*** Data for this task ***
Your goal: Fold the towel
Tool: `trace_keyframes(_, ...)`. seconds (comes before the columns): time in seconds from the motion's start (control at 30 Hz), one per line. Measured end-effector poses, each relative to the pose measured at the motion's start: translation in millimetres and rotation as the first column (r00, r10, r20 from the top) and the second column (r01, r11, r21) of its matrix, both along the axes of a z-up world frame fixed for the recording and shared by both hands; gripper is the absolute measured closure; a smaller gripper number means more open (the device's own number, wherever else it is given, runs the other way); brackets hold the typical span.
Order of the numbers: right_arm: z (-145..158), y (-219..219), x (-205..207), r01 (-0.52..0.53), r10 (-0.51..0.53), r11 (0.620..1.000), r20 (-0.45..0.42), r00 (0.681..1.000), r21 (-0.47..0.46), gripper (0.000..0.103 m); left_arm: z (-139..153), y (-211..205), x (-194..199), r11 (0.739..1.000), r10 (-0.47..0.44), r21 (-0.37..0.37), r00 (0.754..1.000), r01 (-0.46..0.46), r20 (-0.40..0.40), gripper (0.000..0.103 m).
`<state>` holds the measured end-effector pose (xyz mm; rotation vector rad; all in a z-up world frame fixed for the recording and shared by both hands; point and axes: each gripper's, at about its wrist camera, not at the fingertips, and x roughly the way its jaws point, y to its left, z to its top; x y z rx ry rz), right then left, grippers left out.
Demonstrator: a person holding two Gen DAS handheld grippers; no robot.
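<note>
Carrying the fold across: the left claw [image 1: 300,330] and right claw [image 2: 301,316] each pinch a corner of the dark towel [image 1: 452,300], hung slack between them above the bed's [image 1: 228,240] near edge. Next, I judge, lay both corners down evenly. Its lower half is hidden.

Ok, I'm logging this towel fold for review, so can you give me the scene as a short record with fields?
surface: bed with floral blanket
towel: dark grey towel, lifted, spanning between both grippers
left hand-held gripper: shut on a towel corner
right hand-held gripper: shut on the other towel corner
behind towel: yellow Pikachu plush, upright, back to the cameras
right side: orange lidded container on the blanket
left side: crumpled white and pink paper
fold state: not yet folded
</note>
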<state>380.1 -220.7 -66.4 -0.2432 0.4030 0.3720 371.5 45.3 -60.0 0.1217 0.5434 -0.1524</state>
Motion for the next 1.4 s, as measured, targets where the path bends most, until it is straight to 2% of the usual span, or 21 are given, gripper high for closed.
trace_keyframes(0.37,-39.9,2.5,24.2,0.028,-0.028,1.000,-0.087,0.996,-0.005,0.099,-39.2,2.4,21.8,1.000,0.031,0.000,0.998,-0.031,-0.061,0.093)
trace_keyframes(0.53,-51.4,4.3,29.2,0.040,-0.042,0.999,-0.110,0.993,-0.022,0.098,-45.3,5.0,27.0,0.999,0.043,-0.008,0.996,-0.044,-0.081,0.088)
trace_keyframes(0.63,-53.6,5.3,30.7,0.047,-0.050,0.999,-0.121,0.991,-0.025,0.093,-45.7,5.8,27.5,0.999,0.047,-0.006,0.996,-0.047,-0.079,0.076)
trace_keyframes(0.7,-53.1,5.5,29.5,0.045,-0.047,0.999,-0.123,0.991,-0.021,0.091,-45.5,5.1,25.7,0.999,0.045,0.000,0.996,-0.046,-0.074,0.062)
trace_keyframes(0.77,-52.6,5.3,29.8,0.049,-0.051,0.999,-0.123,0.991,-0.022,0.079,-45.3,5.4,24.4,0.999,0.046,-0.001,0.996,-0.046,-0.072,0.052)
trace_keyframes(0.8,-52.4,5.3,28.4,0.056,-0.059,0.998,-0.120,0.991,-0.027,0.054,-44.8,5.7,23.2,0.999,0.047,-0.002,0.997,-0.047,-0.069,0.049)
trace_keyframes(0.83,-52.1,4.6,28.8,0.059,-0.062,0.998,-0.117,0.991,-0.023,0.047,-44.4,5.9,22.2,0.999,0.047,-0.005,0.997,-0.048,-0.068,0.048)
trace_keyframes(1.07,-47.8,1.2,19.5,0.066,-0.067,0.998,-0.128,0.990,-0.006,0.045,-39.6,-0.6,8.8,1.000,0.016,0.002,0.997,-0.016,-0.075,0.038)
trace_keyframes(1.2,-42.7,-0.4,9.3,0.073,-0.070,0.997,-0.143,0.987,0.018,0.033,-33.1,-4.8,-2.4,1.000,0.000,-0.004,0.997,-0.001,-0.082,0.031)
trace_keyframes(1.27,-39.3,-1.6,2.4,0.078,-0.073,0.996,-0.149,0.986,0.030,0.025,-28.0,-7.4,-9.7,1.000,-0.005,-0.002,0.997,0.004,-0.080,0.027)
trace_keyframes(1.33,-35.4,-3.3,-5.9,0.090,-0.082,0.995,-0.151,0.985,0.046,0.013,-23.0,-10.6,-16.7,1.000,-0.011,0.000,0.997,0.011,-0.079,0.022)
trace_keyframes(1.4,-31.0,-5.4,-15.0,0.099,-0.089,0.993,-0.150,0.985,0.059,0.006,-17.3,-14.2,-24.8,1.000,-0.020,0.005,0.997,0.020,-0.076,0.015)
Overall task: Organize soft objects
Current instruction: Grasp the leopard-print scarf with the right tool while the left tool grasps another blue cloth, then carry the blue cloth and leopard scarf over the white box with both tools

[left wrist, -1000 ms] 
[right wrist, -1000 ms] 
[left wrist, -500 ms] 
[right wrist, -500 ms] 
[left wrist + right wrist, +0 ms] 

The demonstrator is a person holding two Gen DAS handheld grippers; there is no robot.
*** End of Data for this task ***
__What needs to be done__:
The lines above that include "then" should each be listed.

__Response__:
`<state>` holds the measured end-effector pose (xyz mm; rotation vector rad; all in a z-up world frame fixed for the recording and shared by both hands; point and axes: each gripper's, at about its wrist camera, not at the fingertips, and x roughly the way its jaws point, y to its left, z to its top; x y z rx ry rz), right then left, grippers left out.
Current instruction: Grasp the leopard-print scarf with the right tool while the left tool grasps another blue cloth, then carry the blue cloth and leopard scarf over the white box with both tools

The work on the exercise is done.